The world isn’t reinventing the wheel. But we are changing how it turns, who it carries and where it’s going.

Over the next few decades we’ll be plugging in more cars, hailing and sharing them, and reminiscing about the good ol’ days of the steering wheel.

To be sure, these looming mobility changes are all exciting and impactful. But none of these nascent trends extrapolate easily into a narrative about “the end of oil,” a disruptive displacement of the fuel everyone loves to hate.

Contrary to armchair calculus, more electric vehicle (EV) sales do not equate to the world using less oil anytime soon.

In fact, whichever way you cut the spreadsheets, the numbers are pointing in the opposite direction. By 2030, less than 15 years from now, I expect around 400 million more internal combustion engines will accumulate into the global fleet of passenger cars – even after assuming that EV market penetration is accelerated with the heavy-handed help of governments around the world.
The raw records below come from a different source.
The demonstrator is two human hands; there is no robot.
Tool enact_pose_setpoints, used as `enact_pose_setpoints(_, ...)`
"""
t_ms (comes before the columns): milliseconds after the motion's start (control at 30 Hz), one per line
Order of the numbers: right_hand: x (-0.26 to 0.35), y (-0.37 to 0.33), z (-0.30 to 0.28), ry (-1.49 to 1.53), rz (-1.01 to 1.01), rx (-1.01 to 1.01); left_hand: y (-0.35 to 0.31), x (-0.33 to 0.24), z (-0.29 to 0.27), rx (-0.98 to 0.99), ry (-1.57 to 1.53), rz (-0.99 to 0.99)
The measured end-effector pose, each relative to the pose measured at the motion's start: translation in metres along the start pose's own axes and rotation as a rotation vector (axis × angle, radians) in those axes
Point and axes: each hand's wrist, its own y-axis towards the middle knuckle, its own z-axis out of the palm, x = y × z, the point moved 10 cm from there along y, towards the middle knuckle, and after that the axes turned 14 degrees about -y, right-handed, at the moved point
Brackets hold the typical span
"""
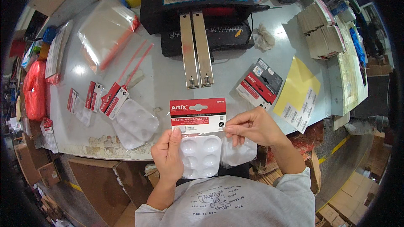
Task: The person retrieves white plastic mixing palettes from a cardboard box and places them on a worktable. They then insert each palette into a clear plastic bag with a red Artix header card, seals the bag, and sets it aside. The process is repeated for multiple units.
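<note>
Close in front of me I hold a white plastic mixing palette (200, 155) with round wells, under a red and white header card (198, 117). My left hand (167, 153) grips the card's lower left corner, thumb on its front. At the card's right edge, my right hand (256, 128) is closed in a pinch. Below the right hand sits another white palette (239, 151) in clear wrap, partly hidden by that hand and the held palette. Left of my hands, several carded palettes (134, 124) lie overlapping on the grey table (168, 71).
A black machine (198, 4) with two metal bars (195, 50) stands at the far middle. Clear plastic bags (107, 33) lie far left. To the right are red and black cards (261, 84), a yellow sheet (296, 86) with barcode labels, and stacked cards (322, 29).
</note>
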Motion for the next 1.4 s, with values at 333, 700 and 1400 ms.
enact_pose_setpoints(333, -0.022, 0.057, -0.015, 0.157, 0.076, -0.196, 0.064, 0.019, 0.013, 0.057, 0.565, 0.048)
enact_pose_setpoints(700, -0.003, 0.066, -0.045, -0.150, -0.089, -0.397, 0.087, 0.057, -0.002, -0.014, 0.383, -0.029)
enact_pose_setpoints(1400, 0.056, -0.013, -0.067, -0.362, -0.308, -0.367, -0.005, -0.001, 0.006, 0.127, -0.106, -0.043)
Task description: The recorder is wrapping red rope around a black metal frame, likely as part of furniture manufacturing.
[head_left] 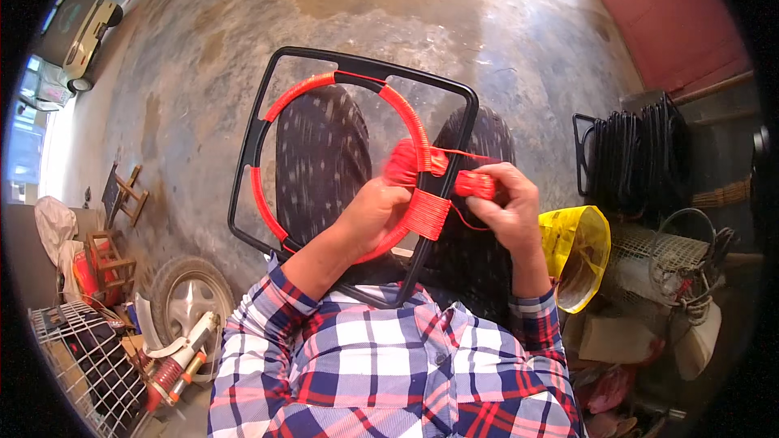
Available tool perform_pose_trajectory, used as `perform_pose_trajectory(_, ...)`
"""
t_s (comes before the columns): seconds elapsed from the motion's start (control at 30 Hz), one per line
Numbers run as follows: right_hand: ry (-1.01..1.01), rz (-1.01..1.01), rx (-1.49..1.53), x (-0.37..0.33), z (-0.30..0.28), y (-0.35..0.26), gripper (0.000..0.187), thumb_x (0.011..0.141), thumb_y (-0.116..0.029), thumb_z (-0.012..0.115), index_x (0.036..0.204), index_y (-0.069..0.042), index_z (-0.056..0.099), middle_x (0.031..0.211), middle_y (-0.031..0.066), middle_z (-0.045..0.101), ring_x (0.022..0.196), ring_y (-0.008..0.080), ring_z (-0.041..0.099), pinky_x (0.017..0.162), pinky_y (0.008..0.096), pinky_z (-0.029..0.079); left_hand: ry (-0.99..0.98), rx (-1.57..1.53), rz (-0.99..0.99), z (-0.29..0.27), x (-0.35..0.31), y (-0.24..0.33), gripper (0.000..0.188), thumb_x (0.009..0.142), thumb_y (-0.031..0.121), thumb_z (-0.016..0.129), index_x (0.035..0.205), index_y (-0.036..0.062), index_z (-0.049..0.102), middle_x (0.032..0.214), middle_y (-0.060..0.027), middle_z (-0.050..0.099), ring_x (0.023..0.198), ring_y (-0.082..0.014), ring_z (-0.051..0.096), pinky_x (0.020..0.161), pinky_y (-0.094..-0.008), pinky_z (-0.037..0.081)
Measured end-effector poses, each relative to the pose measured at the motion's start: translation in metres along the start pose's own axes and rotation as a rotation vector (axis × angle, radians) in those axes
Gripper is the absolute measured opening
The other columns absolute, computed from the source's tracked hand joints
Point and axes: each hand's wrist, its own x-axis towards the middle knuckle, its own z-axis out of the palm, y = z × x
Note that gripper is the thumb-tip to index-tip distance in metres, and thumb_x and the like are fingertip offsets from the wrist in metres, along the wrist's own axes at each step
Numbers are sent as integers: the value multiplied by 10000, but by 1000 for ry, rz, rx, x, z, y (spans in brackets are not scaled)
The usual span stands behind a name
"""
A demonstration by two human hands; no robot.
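Note:
A black square frame (243,161) with an inner ring lies tilted over my lap. Orange cord (410,113) is wound tightly round much of the ring, and a broad wrapped band (428,214) joins the ring to the frame's right bar. My left hand (380,215) is closed on the ring beside this band, its fingers partly hidden. A blurred orange bundle (401,164) sits just above it; I cannot tell whether the fingers hold it too. Right of the bar, my right hand (511,204) pinches a small bundle of orange cord (475,185), with loose strands running to the frame.
Several black frames (629,150) stand stacked at the right. Nearer are a yellow bag (578,247) and a wire mesh cage (649,264). To the left lie a wheel (193,298), a white wire rack (85,373) and small wooden stools (109,264). A vehicle (81,36) stands far left.

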Motion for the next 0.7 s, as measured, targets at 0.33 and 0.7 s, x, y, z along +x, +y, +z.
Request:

Here is an indication of the scale of vehicle accumulation: So far this year, to the end of September, over 70 million vehicles with internal combustion engines have been sold worldwide. Every new vehicle that’s sold lingers in the fleet.

Simplistic assumptions and analogies abound. A petroleum-powered vehicle is not like a cheap DVD or videocassette that gets pitched out the minute you buy a Netflix subscription. A car already on the road is an expensive asset –most often financed with debt – that’s put to work for as long as possible by a string of owners. What’s under-appreciated is that most oil-burning vehicles will resist going to the scrap yard, due to their stubborn and improving reliability (see my column Old Pistons Die Hard from October 16th.)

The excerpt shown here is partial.